How about gold itself? Bear with me, here:
While there are a lot of things that look kinda like gold, nothing quite looks as good as the real thing (as pointed out in Cort Ammon's most excellent answer). So, why not use the real thing and have your alchemist accidentally stumble across gold plating, which of course is simply the process whereby relatively very small amounts of gold are deposited onto the surface of an object made of a different substance, ideally with a similar density.
How could he do this with typical medieval kit (i.e., without readily available electricity)? According to this paper in JOM, researchers were able to replicate the results of pre-Columbian smiths in Northern Peru using an electrochemical reaction by dissolving gold into an aqueous solution of $\text{NaCl} + \text{KNO}_3 + \text{KAl}(\text{SO}_4)_2 · 12\text{H}_2\text{O}$, achieving gold plating onto copper. The chemicals would have been readily available minerals to a medieval (al)chemist, consisting of ordinary salt, saltpeter, and potassium alum. In fact, they are all naturally-occurring.

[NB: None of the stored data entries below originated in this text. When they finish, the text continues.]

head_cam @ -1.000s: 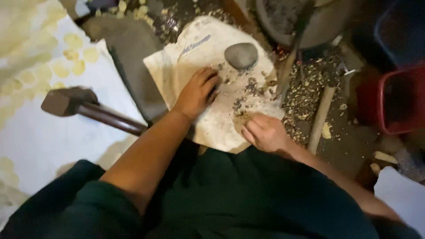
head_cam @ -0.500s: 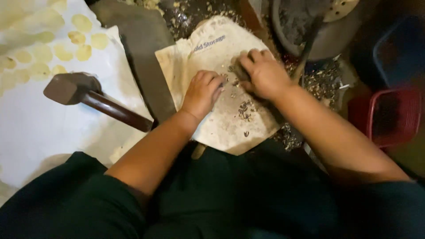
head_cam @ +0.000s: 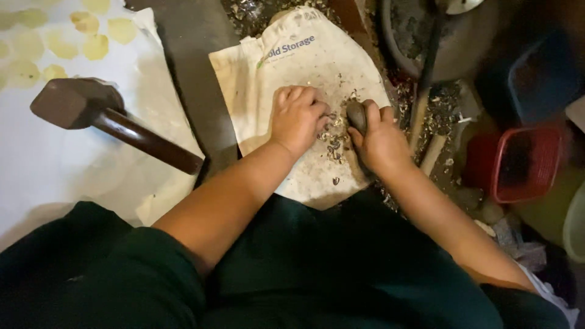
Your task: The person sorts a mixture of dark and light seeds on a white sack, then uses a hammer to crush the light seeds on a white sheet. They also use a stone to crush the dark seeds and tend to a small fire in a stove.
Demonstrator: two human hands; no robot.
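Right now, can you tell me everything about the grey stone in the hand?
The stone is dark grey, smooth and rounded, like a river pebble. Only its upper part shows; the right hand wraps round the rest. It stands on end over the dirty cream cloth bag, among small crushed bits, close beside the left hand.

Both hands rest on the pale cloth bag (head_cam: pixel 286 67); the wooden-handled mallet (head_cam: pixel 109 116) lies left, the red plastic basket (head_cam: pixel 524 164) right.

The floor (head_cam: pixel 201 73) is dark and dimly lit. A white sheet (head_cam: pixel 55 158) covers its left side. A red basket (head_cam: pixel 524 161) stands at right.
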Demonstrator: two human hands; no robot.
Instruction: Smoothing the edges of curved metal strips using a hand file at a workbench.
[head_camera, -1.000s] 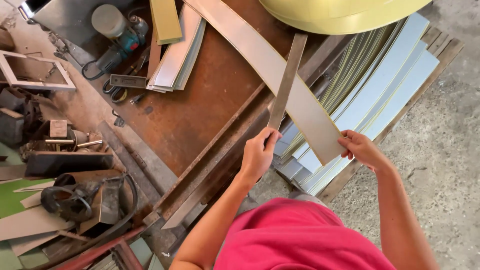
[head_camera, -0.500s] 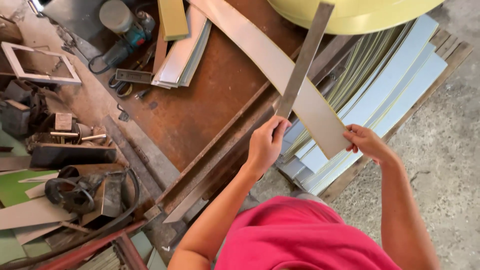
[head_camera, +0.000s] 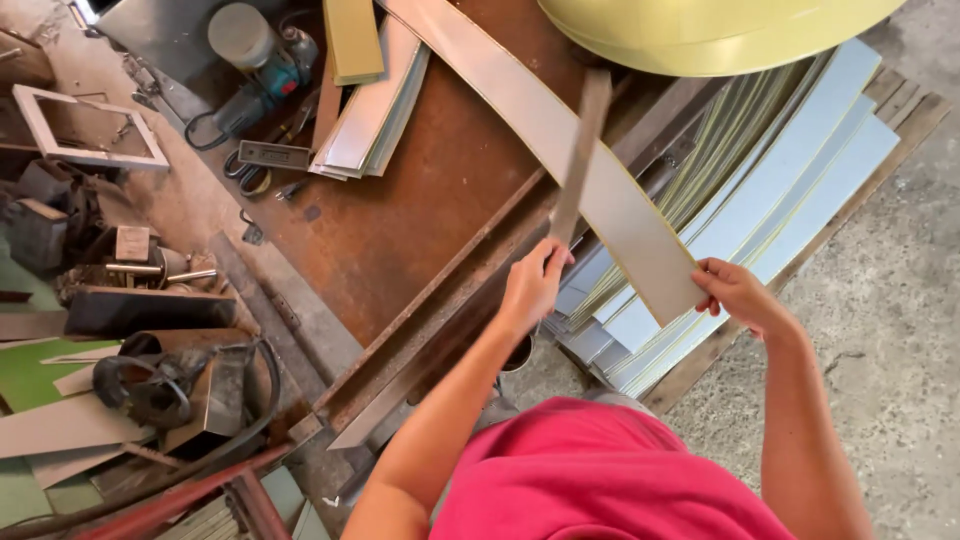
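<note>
My left hand (head_camera: 533, 285) grips the lower end of a long flat metal bar (head_camera: 580, 155) that slants up over the rusty workbench (head_camera: 420, 200); the bar is motion-blurred. My right hand (head_camera: 738, 297) pinches the near corner of a long pale metal strip (head_camera: 560, 135) with a yellowish edge. The strip runs diagonally from the bench's top down to my hand. The bar crosses over the strip near its middle. Under the strip's near end lies a stack of pale blue-grey sheets (head_camera: 800, 170) on a wooden pallet.
A large yellow curved dome (head_camera: 700, 35) fills the top right. More strips (head_camera: 370, 95) and a blue power tool (head_camera: 260, 70) lie at the bench's back. Scrap metal, a coiled cable (head_camera: 150, 385) and a small white frame (head_camera: 85, 130) clutter the left. Concrete floor (head_camera: 890, 330) lies right.
The bar in my left hand has swung from leaning right toward a more upright slant, its top moving left across the strip. My right hand keeps hold of the strip's end.
</note>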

Alchemists I've seen in fiction tend to use hilariously complex apparatus, have spent many years sniffing mercury vapours, and have weathered many, many failed attempts in search of that elusive $? \to$ Au formula. It wouldn't be hard to imagine an alchemist cracking open a dusty tome that suggests they need small amounts of the target element as a catalyst to start the reaction. Trembling in anticipation, they add in a pinch of gold dust into the above solution, and soon their entire hunk of metal appears to be pure gold!
Of course the gold plating would be discovered it as soon as anyone scratched it hard enough, but I think that's the intent, right? Something that is initially very convincing, but doesn't survive scrutiny.
You specified "it's not gold", and while this would have a very small amount of gold in it, it's still 99.9% "not gold", which I hope satisfies the spirit of your criteria.